Background & history of proceedings
 The Review Tribunal found that the Applicant has a minimum qualifying period of December 31, 2013, the date by which he is required to be found disabled. That date had yet to pass by the time of the hearing before the Review Tribunal on December 6, 2012.
 The Applicant seeks leave to appeal the decision of the Review Tribunal of June 14, 2013. The Review Tribunal had determined that a Canada Pension Plan disability pension was not payable to the Applicant, as it found that his disability was not “severe” at the time of hearing.
 The Applicant filed an application requesting leave to appeal (the “Application”) with the Appeal Division of the Social Security Tribunal (the “Tribunal”) on July 11, 2013, within the time permitted under the Department of Employment and Social Development (DESD) Act.
 Does the appeal have a reasonable chance of success?
 According to subsections 56(1) and 58(3) of the DESD Act, “an appeal to the Appeal Division may only be brought if leave to appeal is granted” and “the Appeal Division must either grant or refuse leave to appeal”.
 Subsection 58(2) of the DESD Act provides that “leave to appeal is refused if the Appeal Division is satisfied that the appeal has no reasonable chance of success”.
 The Applicant submits the following, in support of his Application:
- He has additional medical evidence confirming that he will not be able to return to work, that his medical situation is severe and prolonged and renders him incapable regularly of pursuing any substantially gainful occupation due to his physical limitations, language barrier and education.

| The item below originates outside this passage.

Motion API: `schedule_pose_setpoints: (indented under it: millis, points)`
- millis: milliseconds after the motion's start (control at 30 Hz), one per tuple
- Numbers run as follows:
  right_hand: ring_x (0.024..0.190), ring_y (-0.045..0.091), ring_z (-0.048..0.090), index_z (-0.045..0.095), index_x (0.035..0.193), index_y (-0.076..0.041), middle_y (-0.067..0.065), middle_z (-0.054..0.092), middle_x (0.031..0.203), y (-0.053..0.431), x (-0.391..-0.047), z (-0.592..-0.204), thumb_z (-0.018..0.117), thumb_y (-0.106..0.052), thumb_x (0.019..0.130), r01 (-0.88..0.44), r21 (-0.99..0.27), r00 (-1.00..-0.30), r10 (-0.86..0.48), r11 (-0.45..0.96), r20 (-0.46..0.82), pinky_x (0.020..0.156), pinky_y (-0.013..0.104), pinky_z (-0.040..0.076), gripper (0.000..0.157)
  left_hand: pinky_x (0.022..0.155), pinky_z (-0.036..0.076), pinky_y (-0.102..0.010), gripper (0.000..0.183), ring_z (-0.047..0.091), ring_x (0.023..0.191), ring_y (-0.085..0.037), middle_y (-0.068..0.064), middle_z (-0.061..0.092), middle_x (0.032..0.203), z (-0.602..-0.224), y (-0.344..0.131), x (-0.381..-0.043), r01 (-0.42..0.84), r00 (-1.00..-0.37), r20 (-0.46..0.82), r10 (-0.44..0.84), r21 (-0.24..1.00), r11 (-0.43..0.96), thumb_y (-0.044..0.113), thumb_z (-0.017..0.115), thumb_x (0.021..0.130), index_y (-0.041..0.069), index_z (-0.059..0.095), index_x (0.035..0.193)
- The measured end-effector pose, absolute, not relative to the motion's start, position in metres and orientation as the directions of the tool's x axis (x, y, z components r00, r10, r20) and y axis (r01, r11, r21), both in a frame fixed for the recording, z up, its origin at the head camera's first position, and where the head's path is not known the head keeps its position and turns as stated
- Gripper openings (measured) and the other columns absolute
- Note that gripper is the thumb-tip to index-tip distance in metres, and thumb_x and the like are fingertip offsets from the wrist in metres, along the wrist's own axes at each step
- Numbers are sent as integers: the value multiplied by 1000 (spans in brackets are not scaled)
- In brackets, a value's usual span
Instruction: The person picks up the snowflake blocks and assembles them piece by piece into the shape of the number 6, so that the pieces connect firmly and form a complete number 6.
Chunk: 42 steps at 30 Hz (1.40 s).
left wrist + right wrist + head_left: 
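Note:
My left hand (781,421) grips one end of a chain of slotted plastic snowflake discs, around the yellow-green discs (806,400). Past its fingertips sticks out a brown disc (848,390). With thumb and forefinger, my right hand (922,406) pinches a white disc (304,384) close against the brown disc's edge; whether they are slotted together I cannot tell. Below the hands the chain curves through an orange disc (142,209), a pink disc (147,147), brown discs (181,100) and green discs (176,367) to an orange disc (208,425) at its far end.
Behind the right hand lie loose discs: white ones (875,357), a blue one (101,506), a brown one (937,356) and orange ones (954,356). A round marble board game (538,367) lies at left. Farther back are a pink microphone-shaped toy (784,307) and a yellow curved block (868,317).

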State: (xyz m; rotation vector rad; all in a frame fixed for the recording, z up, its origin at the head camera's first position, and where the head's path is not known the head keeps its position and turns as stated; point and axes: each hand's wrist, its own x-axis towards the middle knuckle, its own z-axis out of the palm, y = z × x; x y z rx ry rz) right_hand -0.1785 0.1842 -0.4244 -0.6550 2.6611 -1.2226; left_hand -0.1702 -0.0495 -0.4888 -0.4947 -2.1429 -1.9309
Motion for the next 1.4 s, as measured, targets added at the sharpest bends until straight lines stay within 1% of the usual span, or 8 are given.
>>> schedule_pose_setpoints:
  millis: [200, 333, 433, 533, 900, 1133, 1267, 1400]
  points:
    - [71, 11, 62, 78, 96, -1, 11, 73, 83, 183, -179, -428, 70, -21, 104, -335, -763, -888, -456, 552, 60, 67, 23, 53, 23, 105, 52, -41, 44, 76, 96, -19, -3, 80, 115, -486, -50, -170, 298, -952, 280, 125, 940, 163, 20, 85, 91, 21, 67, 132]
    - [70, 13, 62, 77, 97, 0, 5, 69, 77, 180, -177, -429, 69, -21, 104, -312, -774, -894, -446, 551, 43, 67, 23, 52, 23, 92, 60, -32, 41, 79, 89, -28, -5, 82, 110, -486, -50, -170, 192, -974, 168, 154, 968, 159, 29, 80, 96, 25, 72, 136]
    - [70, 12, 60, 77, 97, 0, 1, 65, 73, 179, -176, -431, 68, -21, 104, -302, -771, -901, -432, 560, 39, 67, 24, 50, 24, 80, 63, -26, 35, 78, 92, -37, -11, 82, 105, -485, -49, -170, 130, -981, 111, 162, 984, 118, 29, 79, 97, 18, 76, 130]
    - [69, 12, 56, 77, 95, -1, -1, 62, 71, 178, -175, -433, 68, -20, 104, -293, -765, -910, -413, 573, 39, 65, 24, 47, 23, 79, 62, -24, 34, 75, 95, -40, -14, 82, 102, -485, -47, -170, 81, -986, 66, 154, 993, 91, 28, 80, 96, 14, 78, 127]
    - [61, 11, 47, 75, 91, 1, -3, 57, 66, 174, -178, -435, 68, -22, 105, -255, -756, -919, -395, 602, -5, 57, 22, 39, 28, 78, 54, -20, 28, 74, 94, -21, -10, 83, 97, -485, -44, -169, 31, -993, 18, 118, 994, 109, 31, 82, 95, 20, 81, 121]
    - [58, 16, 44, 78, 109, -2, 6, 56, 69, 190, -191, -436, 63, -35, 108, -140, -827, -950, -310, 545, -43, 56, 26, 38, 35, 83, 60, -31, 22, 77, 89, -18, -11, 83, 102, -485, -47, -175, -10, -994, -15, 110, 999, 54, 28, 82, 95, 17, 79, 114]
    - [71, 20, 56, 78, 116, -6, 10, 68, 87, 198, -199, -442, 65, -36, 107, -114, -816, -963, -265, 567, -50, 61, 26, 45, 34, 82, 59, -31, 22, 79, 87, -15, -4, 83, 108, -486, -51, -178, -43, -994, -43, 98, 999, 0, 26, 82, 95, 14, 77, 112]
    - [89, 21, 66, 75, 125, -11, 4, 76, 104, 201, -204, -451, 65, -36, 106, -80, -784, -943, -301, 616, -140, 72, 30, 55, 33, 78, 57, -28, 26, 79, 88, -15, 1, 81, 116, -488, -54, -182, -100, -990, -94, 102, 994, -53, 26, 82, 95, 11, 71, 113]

- He has had additional surgeries, tests and opinions which continue to support his application.
 The Applicant attached a functional capacity evaluation dated June 28, 2013, a medical report dated March 27, 2013 of Dr. Boorman and a vocational evaluation report dated March 3, 2011.
 The Respondent has not filed any written submissions.
 Although a leave to appeal application is a first, and lower, hurdle to meet than the one that must be met on the hearing of the appeal on the merits, some arguable ground upon which the proposed appeal might succeed is needed for leave to be granted: Kerth Canada (Minister of Development),  FCJ No. 1252 (FC).
 Subsection 58(1) of the DESD Act states that the only grounds of appeal are the following:
- (a) The General Division failed to observe a principle of natural justice or otherwise acted beyond or refused to exercise its jurisdiction;
- (b) The General Division erred in law in making its decision, whether or not the error appears on the face of the record; or
- (c) The General Division based its decision on an erroneous finding of fact that it made in a perverse or capricious manner or without regard for the material before it.
 For our purposes, the decision of the Review Tribunal is considered to be a decision of the General Division.
 I am required to satisfy myself that the Applicant’s reasons for appeal fall within any of the grounds of appeal and whether any of them have a reasonable chance of success, before leave can be granted.
 I am unable to consider any new facts, medical records or opinions including the functional capacity evaluation and vocational evaluation report, or the fact that he has had additional surgeries and investigations, given the very narrow provisions of subsection 58(1) of the DESD Act.
 If the Applicant is requesting that we re-assess the evidence and decide in his favour based on the new facts, medical records and opinions, I am unable to do this, as subsection 58(1) of the DESD Act requires that I determine whether any of the reasons he has cited fall within any of the grounds of appeal and whether any of them have a reasonable chance of success. The leave application is not an opportunity to re-assess the evidence or to re-hear the claim to determine whether the Applicant is disabled as defined by the Canada Pension Plan.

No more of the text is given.